» ASSIGNMENT
Output range, inclusive: from the line containing "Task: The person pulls" to the line containing "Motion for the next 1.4". Restate those lines from the data below word for word and only those.

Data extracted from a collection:
%%

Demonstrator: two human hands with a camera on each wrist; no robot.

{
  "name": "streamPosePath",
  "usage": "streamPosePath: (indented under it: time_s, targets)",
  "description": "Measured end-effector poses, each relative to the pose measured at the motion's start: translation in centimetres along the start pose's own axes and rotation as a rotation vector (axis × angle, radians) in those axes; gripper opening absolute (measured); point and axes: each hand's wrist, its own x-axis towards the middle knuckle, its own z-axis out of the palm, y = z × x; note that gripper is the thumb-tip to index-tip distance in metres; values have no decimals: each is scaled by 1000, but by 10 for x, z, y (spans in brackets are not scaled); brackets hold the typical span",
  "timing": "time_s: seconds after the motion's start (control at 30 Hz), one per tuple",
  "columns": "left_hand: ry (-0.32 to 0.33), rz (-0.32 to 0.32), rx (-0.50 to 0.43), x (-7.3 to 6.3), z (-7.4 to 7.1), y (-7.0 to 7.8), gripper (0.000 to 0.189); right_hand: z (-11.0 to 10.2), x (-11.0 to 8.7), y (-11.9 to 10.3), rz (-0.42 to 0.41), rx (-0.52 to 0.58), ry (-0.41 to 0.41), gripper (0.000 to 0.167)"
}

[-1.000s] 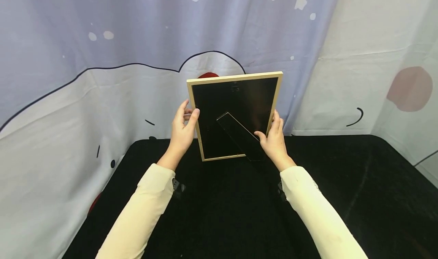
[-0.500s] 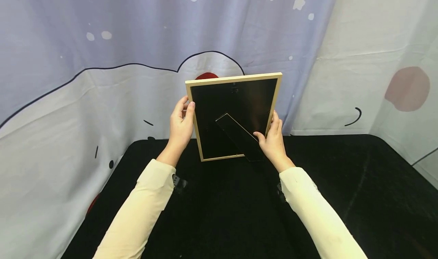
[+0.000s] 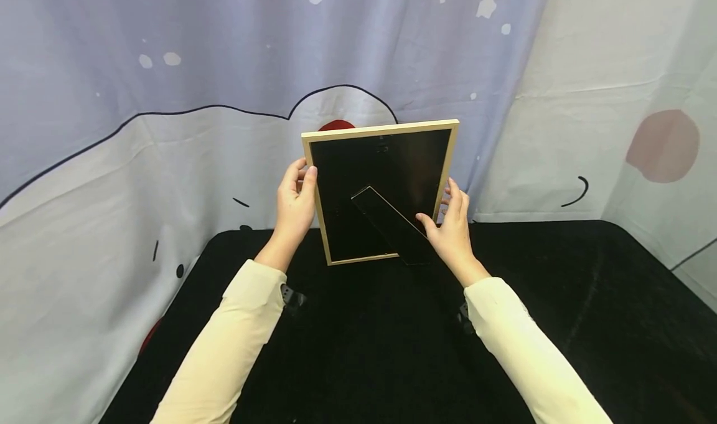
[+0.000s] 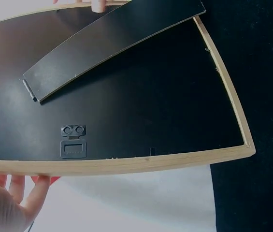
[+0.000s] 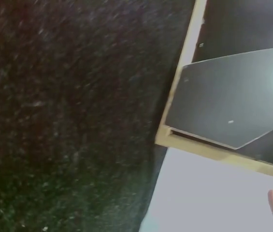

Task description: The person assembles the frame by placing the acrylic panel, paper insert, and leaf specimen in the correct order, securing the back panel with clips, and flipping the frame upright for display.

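A picture frame (image 3: 347, 169) with a light wooden rim and black backing stands nearly upright, its back toward me. Its easel leg (image 3: 386, 225) is splayed out diagonally toward the lower right. With thumb on the near side and fingers behind, my left hand (image 3: 295, 206) grips the left rim. My right hand (image 3: 452, 231) is at the right rim, fingers loosely extended and slightly off the edge, thumb near the leg. In the left wrist view, a metal hanger (image 4: 73, 141) shows on the backing (image 4: 141, 116). The picture side is hidden.
A black cloth covers the table (image 3: 358, 349) under the frame. Behind it hangs a pale curtain (image 3: 224, 156) with a cartoon print. Dark straps (image 3: 292, 296) show at the wrists below the cream sleeves.
My right hand has loosened, its fingers shifting right, off the frame's edge. The left hand slid slightly up the left rim early on. The frame stays almost in place.
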Motion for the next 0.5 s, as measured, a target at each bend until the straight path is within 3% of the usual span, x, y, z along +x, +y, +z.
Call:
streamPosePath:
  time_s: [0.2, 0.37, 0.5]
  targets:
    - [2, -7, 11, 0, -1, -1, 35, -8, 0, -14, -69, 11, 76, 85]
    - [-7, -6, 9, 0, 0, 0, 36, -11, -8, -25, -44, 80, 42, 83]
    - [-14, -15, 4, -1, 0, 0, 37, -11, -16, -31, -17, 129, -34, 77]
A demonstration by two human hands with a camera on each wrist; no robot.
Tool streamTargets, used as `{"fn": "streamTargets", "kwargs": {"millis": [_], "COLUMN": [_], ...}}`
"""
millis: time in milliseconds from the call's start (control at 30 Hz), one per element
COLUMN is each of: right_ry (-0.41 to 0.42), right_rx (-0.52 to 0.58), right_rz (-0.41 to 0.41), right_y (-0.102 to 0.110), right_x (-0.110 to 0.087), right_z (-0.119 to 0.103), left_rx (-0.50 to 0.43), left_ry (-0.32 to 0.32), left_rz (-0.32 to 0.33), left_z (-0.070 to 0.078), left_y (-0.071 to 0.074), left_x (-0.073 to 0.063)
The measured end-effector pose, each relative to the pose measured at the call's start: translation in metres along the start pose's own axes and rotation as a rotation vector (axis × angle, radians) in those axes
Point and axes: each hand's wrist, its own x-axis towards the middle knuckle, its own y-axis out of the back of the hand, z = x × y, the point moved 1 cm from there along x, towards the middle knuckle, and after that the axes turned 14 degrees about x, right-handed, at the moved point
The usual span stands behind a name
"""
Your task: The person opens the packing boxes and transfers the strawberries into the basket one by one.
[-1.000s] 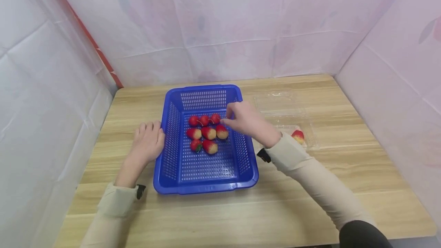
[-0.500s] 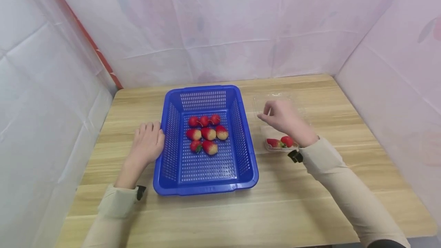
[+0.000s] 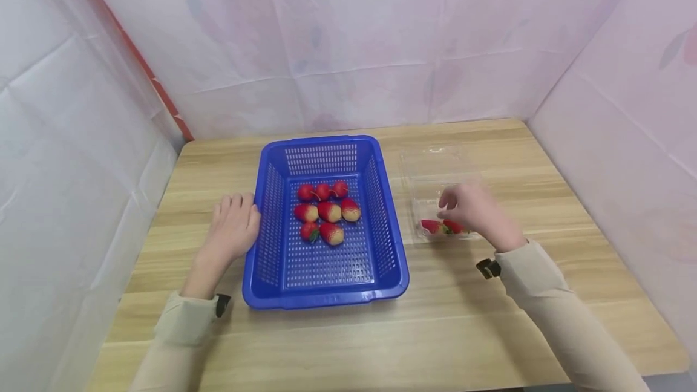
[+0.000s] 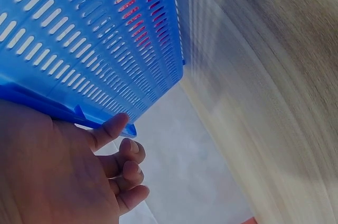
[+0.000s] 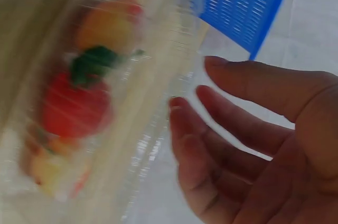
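My left hand (image 3: 233,227) rests beside the left rim of a blue plastic basket (image 3: 327,300). In the left wrist view its thumb (image 4: 113,129) touches the rim, while the other fingers are loosely bent. Inside the basket lie three red cherries (image 3: 322,191) in a row, with several red-and-yellow strawberries (image 3: 330,211) and a red fruit with green leaves (image 3: 309,230) nearer me. Over a clear plastic clamshell box (image 3: 416,189) hovers my right hand (image 3: 472,209), fingers loosely curved around nothing. A leafy red fruit (image 5: 76,105) lies between two strawberries (image 5: 108,26) in the box.
Basket and box stand side by side on a wooden table (image 3: 348,343). The box's lid (image 3: 435,159) lies folded back, away from me. Pale floral sheets (image 3: 359,47) hang behind the table and along both sides.
My right hand has left the cherries in the basket, moved right and come down over the clear box. The left hand and the fruit in the basket have stayed in place.
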Motion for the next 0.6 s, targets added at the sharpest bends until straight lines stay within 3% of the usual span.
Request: {"fn": "streamTargets", "kwargs": {"millis": [233,600], "right_ry": [-0.064,-0.106], "right_rx": [0.040,0.047], "right_rz": [-0.086,-0.079], "right_y": [-0.016,-0.026], "right_x": [-0.007,-0.005], "right_z": [0.014,0.018], "left_rx": [-0.003,-0.004], "left_ry": [0.007,0.010], "left_rz": [-0.003,0.004], "left_z": [0.001,0.000], "left_y": [0.000,0.000], "left_x": [-0.002,-0.001]}}
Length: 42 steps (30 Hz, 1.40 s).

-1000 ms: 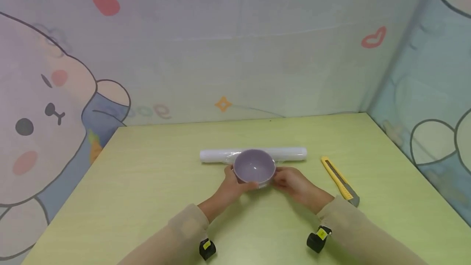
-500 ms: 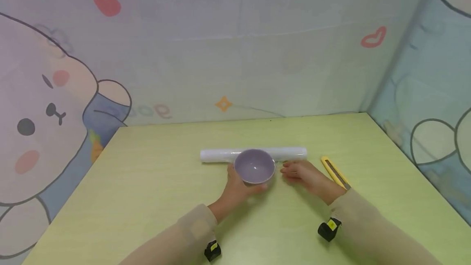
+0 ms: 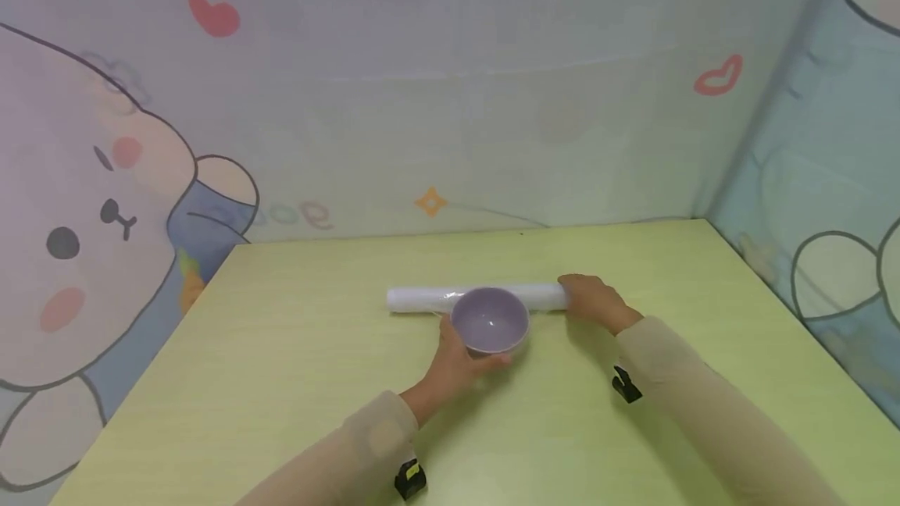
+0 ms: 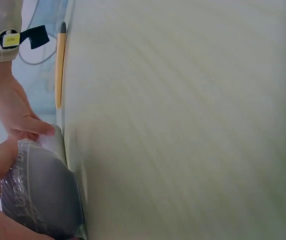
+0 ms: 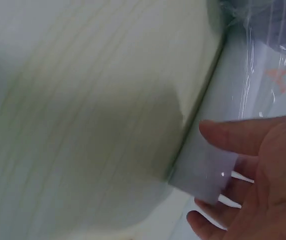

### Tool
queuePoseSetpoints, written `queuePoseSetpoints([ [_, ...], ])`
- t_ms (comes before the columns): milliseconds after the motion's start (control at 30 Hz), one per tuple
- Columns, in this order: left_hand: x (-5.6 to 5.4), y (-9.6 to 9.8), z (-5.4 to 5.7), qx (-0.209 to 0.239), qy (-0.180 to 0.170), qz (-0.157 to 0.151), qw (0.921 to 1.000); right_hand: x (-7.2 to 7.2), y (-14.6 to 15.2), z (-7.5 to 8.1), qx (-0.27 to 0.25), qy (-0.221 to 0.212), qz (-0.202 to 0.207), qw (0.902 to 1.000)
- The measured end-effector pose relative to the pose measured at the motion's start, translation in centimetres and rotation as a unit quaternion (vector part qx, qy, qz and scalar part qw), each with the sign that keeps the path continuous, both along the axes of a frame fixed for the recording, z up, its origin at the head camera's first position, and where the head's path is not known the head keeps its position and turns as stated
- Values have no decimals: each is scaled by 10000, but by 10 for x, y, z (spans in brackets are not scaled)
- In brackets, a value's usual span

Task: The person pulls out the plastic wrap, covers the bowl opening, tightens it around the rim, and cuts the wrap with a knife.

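A purple bowl (image 3: 490, 321) sits upright mid-table, and clear film clings to its outside wall (image 4: 53, 190). My left hand (image 3: 451, 365) grips the bowl's near left side, thumb along the front. Behind the bowl lies a white roll of cling film (image 3: 422, 300), partly hidden by it. At the roll's right end my right hand (image 3: 596, 303) holds it. The right wrist view has the thumb on one side of the roll (image 5: 208, 165) and the other fingers behind it. Loose film (image 5: 248, 75) stretches between roll and bowl.
A yellow box cutter (image 4: 60, 70) lies on the table to the right; the right forearm covers it in the head view. Printed cloth walls (image 3: 450, 139) rise behind the table (image 3: 295, 381) and at its right side.
My right hand has left the bowl's right side and moved right and back to the cling film roll's end. The left hand stays on the bowl; its thumb slid slightly right.
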State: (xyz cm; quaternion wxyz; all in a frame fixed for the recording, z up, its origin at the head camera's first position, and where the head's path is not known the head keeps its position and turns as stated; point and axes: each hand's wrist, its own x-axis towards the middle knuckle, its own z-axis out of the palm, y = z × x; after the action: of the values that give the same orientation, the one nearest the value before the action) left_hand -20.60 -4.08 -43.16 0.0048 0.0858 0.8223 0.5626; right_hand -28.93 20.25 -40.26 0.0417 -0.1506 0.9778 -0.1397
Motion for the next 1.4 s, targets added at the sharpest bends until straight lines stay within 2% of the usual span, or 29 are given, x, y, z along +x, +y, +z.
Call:
queuePoseSetpoints([
  [233, 0, -2, 1, -132, -204, -75, 9997, 1, -2, -4, 461, 251, -208, 9984],
  [500, -10, -13, 1, -34, 22, -539, 9985, 7, -5, -2, 611, 427, -306, 9968],
  [700, -19, -25, 2, -109, -137, -879, 9960, 13, -6, -3, 749, 828, -223, 9935],
  [1067, -31, -40, 6, -285, -715, -1481, 9860, 24, 2, -6, 916, 1356, -243, 9862],
  [1267, -39, -48, 7, -455, -672, -1894, 9785, 34, 6, -8, 1203, 1528, -326, 9804],
  [1400, -43, -54, 9, -662, -831, -2002, 9740, 42, 6, -9, 1197, 1577, -383, 9795],
])
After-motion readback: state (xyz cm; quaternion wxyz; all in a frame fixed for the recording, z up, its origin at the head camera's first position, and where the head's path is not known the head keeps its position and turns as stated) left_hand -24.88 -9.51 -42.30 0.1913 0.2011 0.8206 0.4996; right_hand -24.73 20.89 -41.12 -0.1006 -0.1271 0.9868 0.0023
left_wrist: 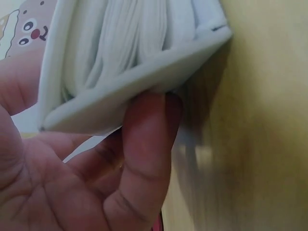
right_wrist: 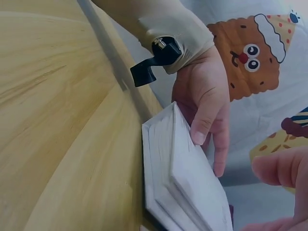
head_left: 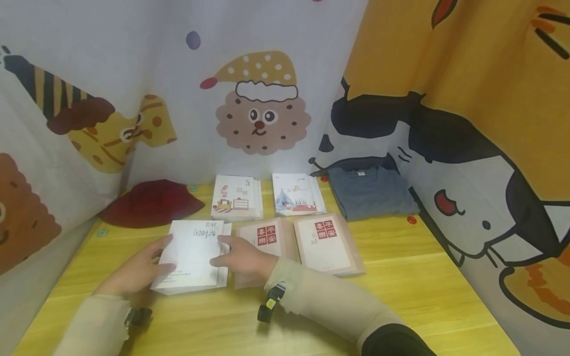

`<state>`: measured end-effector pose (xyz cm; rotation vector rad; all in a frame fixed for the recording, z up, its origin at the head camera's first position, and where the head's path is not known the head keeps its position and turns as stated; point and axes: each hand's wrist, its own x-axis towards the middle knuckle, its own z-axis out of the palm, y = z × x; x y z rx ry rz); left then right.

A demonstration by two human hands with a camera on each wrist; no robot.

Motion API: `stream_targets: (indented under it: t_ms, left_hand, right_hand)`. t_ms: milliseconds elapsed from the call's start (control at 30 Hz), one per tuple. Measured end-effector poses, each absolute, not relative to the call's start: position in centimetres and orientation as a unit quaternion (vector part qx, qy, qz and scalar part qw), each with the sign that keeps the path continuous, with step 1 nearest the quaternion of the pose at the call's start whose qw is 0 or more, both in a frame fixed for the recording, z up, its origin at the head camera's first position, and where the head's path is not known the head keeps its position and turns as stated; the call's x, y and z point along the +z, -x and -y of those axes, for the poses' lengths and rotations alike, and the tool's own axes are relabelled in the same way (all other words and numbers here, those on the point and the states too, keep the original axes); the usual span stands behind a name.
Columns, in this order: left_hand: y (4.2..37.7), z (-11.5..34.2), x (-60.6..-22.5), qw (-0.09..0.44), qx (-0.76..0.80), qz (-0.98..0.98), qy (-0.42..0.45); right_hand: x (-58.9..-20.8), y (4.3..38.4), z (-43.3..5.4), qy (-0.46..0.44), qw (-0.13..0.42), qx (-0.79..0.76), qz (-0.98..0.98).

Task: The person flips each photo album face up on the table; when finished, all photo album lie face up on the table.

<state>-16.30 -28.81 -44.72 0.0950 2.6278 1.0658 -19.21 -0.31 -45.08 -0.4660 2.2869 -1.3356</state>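
Observation:
A thick white hardcover book with grey lettering is tilted up off the yellow table. My left hand grips its left side. In the left wrist view its thumb presses one cover, other fingers lie on the far side, and the page edges fan apart. My right hand is at the book's right edge with thumb and forefinger spread, overlapping the cover in the head view. The right wrist view shows a gap between a right finger and the cover.
Two cream books with red characters, one partly behind my right hand and another, lie to the right. Behind stand illustrated white books. A dark red hat is back left, a folded blue-grey garment back right. Printed curtains border the table.

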Motion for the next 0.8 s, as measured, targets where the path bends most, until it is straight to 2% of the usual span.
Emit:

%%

» OUTPUT FOR THIS TASK
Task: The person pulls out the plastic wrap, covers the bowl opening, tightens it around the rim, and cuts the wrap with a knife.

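A purple bowl (image 3: 490, 321) sits upright mid-table, and clear film clings to its outside wall (image 4: 53, 190). My left hand (image 3: 451, 365) grips the bowl's near left side, thumb along the front. Behind the bowl lies a white roll of cling film (image 3: 422, 300), partly hidden by it. At the roll's right end my right hand (image 3: 596, 303) holds it. The right wrist view has the thumb on one side of the roll (image 5: 208, 165) and the other fingers behind it. Loose film (image 5: 248, 75) stretches between roll and bowl.
A yellow box cutter (image 4: 60, 70) lies on the table to the right; the right forearm covers it in the head view. Printed cloth walls (image 3: 450, 139) rise behind the table (image 3: 295, 381) and at its right side.
My right hand has left the bowl's right side and moved right and back to the cling film roll's end. The left hand stays on the bowl; its thumb slid slightly right.
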State: (xyz cm; quaternion wxyz; all in a frame fixed for the recording, z up, its origin at the head camera's first position, and where the head's path is not known the head keeps its position and turns as stated; point and axes: each hand's wrist, its own x-axis towards the middle knuckle, its own z-axis out of the palm, y = z × x; after the action: of the values that give the same orientation, the one nearest the value before the action) left_hand -20.60 -4.08 -43.16 0.0048 0.0858 0.8223 0.5626; right_hand -28.93 20.25 -40.26 0.0417 -0.1506 0.9778 -0.1397
Motion for the next 1.4 s, targets added at the sharpest bends until straight lines stay within 2% of the usual span, or 29 are given, x, y, z along +x, +y, +z.

The submitted answer is complete.